(WORK INSTRUCTION): Each line below should be restated word for word.

►

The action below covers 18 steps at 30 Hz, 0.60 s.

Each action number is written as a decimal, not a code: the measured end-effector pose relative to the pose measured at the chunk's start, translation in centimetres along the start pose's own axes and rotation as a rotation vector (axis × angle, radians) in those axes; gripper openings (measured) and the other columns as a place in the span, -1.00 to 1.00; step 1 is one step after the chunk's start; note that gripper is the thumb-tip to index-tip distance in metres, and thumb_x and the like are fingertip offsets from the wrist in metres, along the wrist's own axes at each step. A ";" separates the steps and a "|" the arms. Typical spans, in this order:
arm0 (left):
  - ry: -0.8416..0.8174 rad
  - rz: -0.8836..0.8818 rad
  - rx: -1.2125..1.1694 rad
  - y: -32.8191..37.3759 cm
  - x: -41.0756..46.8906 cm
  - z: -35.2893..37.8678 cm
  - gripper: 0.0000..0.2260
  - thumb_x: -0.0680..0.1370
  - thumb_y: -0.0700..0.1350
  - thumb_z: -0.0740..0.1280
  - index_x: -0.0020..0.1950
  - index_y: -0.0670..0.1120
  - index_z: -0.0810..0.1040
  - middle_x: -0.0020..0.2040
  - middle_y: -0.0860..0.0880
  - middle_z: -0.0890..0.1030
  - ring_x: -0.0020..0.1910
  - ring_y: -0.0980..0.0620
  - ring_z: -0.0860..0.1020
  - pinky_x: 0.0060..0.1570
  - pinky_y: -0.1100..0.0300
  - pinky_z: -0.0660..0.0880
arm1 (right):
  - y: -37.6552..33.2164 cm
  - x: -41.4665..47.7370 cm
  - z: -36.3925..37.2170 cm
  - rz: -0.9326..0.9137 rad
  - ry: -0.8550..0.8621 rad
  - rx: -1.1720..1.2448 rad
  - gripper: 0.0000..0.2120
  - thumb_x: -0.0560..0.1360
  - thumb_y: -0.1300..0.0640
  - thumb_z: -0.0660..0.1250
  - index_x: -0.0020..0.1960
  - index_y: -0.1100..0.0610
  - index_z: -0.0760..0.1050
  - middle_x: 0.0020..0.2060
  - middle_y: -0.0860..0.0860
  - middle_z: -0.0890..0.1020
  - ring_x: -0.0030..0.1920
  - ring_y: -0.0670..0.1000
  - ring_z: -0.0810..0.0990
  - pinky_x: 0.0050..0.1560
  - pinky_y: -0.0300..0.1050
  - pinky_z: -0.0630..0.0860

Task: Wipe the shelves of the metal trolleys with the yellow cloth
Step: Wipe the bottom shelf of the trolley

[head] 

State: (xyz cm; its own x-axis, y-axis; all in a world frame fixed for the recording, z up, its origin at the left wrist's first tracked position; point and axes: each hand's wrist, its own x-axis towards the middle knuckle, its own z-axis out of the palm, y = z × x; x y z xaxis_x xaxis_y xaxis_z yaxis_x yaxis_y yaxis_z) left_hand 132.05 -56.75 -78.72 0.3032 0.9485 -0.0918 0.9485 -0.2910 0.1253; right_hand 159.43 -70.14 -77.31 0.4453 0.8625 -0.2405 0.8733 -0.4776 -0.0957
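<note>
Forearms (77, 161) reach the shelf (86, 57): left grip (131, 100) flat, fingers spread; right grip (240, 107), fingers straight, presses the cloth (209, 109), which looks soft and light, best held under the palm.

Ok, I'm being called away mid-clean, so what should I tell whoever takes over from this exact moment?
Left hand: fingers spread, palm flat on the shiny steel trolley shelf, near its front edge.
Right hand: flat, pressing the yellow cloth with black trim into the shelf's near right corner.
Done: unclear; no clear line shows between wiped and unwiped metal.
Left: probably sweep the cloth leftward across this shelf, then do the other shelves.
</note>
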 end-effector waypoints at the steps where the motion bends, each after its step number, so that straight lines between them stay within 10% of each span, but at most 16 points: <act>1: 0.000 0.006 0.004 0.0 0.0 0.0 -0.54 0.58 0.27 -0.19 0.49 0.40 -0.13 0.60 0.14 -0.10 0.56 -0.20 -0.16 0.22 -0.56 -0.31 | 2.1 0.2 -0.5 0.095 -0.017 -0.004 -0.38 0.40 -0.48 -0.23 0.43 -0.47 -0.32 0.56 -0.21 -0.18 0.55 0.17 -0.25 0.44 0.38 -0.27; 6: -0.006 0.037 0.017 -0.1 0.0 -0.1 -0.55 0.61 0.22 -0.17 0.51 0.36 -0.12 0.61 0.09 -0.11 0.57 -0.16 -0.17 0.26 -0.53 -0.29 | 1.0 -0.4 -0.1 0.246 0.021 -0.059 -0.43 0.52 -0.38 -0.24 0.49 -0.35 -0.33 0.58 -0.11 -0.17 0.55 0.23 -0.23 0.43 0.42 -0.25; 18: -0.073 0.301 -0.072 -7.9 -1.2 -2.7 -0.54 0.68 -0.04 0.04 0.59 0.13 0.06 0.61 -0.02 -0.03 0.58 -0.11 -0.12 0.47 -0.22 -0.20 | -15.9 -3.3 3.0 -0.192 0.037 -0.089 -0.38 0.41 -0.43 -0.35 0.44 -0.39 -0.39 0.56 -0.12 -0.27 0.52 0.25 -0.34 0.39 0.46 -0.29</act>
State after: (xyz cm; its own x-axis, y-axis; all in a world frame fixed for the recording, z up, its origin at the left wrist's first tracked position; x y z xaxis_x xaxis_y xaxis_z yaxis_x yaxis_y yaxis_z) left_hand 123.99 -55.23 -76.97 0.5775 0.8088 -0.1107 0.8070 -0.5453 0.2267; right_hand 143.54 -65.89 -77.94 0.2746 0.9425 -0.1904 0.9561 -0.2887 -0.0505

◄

(WRITTEN RESPONSE):
The action below covers 18 steps at 30 Hz, 0.60 s.

Each action number is written as a decimal, not a code: the measured end-effector pose relative to the pose measured at the chunk's start, translation in centimetres along the start pose's own axes and rotation as a rotation vector (axis × angle, radians) in those axes; gripper openings (measured) and the other columns as a place in the span, -1.00 to 1.00; step 1 is one step after the chunk's start; note that gripper is the thumb-tip to index-tip distance in metres, and thumb_x and the like are fingertip offsets from the wrist in metres, along the wrist's own axes at each step. A ";" separates the steps and a "|" the arms. Typical spans, in this order:
arm0 (left):
  - ry: -0.8416..0.8174 rad
  - rz: -0.8836..0.8818 rad
  - rx: -1.2125..1.1694 rad
  - y: -32.8191..37.3759 cm
  - x: -41.0756..46.8906 cm
  - z: -35.2893..37.8678 cm
  - gripper: 0.0000..0.2260
  - thumb_x: -0.0680..0.1370
  - thumb_y: -0.0700..0.1350
  - thumb_z: -0.0740..0.1280
  - index_x: -0.0020..0.1950
  - index_y: -0.0670..0.1120
  - index_z: -0.0810..0.1040
  - middle_x: -0.0020..0.2040
  - middle_y: -0.0860..0.0880
  - middle_z: -0.0890..0.1030
  - ring_x: -0.0020..0.1910
  - ring_y: -0.0980..0.0620
  - ring_z: -0.0860..0.1020
  - pinky_x: 0.0060..0.1570
  - pinky_y: -0.1100..0.0300
  - pinky_z: -0.0660..0.0880
arm1 (right):
  - y: -37.6552..33.2164 cm
  - x: -41.4665..47.7370 cm
  - z: -36.3925..37.2170 cm
  - rz: -0.9326..0.9137 rad
  - ry: -0.8550..0.8621 rad
  - rx: -1.1720..1.2448 rad
  - gripper: 0.0000..0.2120
  - thumb_x: -0.0560..0.1360
  - thumb_y: -0.1300..0.0640
  - thumb_z: -0.0660..0.1250
  - index_x: -0.0020..0.1960
  - index_y: -0.1100..0.0610
  - index_z: -0.0760..0.1050
  - middle_x: 0.0020..0.2060
  - middle_y: -0.0860..0.0860
  - middle_z: -0.0890..0.1020
  - ring_x: -0.0030..0.1920
  - ring_y: -0.0670..0.1000
  - ring_z: -0.0810..0.0990
  - pinky_x: 0.0050..0.1560
  - pinky_y: -0.0300..0.1050
  - pinky_z: -0.0630..0.0860

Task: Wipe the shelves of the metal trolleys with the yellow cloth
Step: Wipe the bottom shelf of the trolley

[head] 

State: (xyz cm; its own x-axis, y-axis; all in a world frame fixed for the recording, z up, its origin at the left wrist's first tracked position; point and axes: each hand's wrist, its own x-axis towards the middle knuckle, its own z-axis out of the palm, y = z × x; x y z xaxis_x xaxis_y xaxis_z yaxis_x yaxis_y yaxis_z) left_hand 132.05 -56.75 -78.72 0.3032 0.9485 -0.0918 0.9485 -0.2910 0.1253; right_hand 159.43 -70.14 -77.31 0.4453 0.8625 -0.2405 0.8733 -0.4776 -0.0957
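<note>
Forearms (77, 161) reach the shelf (86, 57): left grip (131, 100) flat, fingers spread; right grip (240, 107), fingers straight, presses the cloth (209, 109), which looks soft and light, best held under the palm.

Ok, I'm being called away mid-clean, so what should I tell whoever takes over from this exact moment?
Left hand: fingers spread, palm flat on the shiny steel trolley shelf, near its front edge.
Right hand: flat, pressing the yellow cloth with black trim into the shelf's near right corner.
Done: unclear; no clear line shows between wiped and unwiped metal.
Left: probably sweep the cloth leftward across this shelf, then do the other shelves.
</note>
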 end-effector waypoints at the steps where the motion bends, each after its step number, so that straight lines between them stay within 10% of each span, but at most 16 points: <act>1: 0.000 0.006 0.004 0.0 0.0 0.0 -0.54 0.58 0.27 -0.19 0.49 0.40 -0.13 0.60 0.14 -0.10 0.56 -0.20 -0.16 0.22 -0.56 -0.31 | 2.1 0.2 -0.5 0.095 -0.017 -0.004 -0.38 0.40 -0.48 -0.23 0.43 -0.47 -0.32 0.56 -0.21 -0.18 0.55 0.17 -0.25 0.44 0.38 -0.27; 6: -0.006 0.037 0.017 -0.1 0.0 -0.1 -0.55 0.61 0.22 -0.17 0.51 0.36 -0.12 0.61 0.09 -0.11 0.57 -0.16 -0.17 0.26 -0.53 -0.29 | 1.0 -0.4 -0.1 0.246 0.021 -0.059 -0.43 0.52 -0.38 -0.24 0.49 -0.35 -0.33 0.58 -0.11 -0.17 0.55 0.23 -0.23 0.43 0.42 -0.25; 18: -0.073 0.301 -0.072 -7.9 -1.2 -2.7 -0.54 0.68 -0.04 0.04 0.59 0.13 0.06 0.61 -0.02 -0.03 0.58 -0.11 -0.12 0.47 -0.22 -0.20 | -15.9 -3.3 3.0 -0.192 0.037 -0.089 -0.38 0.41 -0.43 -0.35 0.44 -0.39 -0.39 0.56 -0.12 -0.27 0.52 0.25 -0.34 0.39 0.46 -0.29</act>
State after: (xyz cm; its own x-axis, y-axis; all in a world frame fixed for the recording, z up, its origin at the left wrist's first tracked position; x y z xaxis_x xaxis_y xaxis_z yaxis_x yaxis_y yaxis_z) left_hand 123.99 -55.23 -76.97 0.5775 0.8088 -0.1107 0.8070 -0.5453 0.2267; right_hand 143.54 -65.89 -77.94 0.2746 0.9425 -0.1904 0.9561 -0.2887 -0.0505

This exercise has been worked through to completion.